— PROBLEM TO SOLVE —
All lines from the start of the listing below through the line containing "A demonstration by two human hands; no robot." are to be written out again exactly, and no others.

— GIVEN DATA —

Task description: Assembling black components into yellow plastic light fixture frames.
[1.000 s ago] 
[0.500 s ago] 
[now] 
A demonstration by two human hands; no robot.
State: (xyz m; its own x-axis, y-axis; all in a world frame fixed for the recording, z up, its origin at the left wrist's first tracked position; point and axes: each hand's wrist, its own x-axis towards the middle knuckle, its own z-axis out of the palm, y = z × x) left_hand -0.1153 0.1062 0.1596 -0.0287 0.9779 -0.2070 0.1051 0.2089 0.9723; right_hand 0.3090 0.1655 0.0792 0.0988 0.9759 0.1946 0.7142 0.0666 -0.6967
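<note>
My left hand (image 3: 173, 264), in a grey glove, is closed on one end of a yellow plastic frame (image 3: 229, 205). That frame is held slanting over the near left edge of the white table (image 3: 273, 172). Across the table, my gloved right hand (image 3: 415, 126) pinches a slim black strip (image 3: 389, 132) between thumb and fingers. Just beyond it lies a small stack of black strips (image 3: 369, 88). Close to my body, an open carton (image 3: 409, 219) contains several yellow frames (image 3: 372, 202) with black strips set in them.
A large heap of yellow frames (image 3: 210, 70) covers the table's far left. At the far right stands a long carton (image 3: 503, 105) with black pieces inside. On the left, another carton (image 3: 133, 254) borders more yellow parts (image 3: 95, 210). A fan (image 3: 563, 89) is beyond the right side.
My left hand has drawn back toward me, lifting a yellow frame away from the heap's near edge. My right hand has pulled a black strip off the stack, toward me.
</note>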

— SOLUTION FOR THIS PROBLEM —
Task description: Assembling black components into yellow plastic light fixture frames.
[1.000 s ago] 
[0.500 s ago] 
[now] 
A demonstration by two human hands; no robot.

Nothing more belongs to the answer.